Two hours later I have the job done and the
Queen
buttoned up. I’m sweating like a tent-meeting evangelist wrestling with the Lord on a hot summer night. I gulp down a soda pop and stand in front of the FBO’s air conditioner, but the perspiration doesn’t slow down for almost 15 minutes. I’m hot, sweaty and filthy. Too bad the
Queen
doesn’t appreciate the lengths I go to to preserve her engine.

Flying north over Illinois I latch onto an interstate and sit thinking about tent meetings. They had one in Savannah last night. I drove by and looked through the rolled-up tent flaps at the rapt crowd and the preacher with his shirtsleeves up and tie pulled down. I’ve never been to a tent revival, although they’re popular and common throughout the South and I spent some time there when I was in the Navy. I guess I never thought my faith needed reviving. And I have trouble visualizing myself swaying and singing and shouting Amens as some inspired Elmer Gantry works himself into a lather for my benefit.

Sweaty public religion is a part of the rural South. Except when it turns into TV preachers bilking the gullible, I don’t suppose it does anyone any harm and it undeniably makes a lot of people feel good.

Savannah had a lot more going on besides a tent meeting that Friday night as the moon rose all orange and swollen. In the motel parking lots people were checking the boats on their trailers. A group of young people were working out at the karate academy in a Main Street storefront across from the courthouse.
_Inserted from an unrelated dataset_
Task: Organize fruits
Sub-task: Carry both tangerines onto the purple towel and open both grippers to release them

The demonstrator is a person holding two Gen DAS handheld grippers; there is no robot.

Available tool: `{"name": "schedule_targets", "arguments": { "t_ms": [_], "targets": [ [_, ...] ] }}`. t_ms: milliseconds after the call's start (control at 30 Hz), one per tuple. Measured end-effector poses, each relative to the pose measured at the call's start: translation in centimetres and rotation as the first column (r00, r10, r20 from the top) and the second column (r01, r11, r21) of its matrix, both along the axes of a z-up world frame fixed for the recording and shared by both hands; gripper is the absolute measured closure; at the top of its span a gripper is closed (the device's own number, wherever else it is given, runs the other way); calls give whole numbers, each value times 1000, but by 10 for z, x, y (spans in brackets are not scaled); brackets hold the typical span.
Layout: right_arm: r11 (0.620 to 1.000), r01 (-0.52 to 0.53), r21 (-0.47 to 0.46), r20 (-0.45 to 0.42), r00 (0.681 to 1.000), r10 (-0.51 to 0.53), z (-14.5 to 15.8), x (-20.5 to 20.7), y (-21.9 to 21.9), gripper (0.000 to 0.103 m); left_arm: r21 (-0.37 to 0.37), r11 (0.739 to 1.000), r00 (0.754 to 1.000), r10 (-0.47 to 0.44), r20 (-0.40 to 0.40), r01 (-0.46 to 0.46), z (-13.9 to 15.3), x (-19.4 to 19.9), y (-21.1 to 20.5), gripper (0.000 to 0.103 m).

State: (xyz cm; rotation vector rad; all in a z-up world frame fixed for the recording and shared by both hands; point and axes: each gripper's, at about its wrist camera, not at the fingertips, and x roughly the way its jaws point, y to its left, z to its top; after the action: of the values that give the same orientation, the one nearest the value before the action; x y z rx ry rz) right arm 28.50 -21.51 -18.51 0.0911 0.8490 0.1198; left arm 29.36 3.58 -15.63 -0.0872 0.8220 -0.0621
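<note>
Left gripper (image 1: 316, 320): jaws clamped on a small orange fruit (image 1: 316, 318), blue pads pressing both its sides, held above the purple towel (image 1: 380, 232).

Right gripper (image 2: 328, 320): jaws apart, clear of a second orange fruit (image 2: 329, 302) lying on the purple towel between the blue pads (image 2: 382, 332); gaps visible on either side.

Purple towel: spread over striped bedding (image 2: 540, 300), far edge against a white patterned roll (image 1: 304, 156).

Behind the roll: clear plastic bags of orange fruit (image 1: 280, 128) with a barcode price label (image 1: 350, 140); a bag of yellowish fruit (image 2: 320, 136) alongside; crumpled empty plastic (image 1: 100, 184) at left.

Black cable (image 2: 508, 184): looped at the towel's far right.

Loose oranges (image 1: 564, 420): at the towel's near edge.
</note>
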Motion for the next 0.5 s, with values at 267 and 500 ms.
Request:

McDonald’s was serving burgers and fries and teenagers were cruising. In the modest blue-collar homes of eastern Savannah young men were drinking beer around pickups parked in front yards while old men sat rocking on their porches.

All these people doing precisely what they wanted to do on a Friday night in August; somehow it’s all very normal and, in a way, comforting. Life goes on.

At Salem, Illinois, my highway zags off to the northeast, so I drop to 500 feet and latch onto a powerline running the 50 miles north to Pana.

The visibility has improved to about twelve miles and I’m in the mood for a powerline. I really don’t need it, of course, since Pana is due north and the section lines would take me there even if I didn’t have a compass. Powerlines are difficult to follow because they are hard to see from the air and you have to get low to do it. And not all the powerlines are on the sectional charts.

But the prospect of zipping along at a couple hundred feet above ripe farmland is enticing. I keep my eye peeled for birds. They’re there. At my low speed—84 knots—I just have time to see and avoid them. At twice this speed I wouldn’t.

Cows lying down chewing their cud look up as I pass overhead but don’t get up. Cattle are used to engine noise, which is a man noise. Sailplanes and balloons frighten them. They’re too much like big, silent birds that might be hungry enough to strap on a calf.

Two or three hundred feet above a fertile prairie is precisely where a Stearman should be. Here her pace seems fast, here the scale is right.

I sing. The snoring of the engine is the perfect accompaniment for my fractured baritone and butchered lyrics. This is much better than a shower. “O-oh dar-ling, a love like this is hard to find. Don’t make me wait for luvvvvv. …”

I stopped for fuel at Decatur. I was sitting on the bench outside having an antisocial smoke when a Piper Colt shut down on the mat and the pilot came over carrying his logbook.

“You on a solo cross-country?” I asked.

“Yep. Looking for someone to sign my book.”

“Better ask inside. I’m just passing through.”

When he came back out he dropped onto the bench beside me. He farms seed corn, he said, and needs only to complete his ten hours of cross-country work prior to taking the flying test for his private pilot’s license. “Passed the written a while back. Want to get the license before that expires. But it’s tough finding the time. And flying’s expensive.”

“It’ll be worth it. You’ll see. When you don’t need to hire a flight instructor or get permission to fly, it’ll be a whole new ball game.”

People like this man in his late thirties with a modest amount of discretionary income are the future of general aviation. Are there enough of them? If general aviation loses the common man, the politicians will drive the last nail into the coffin lid. Aviation will become just cattle-car airliners and warbirds for the filthy rich.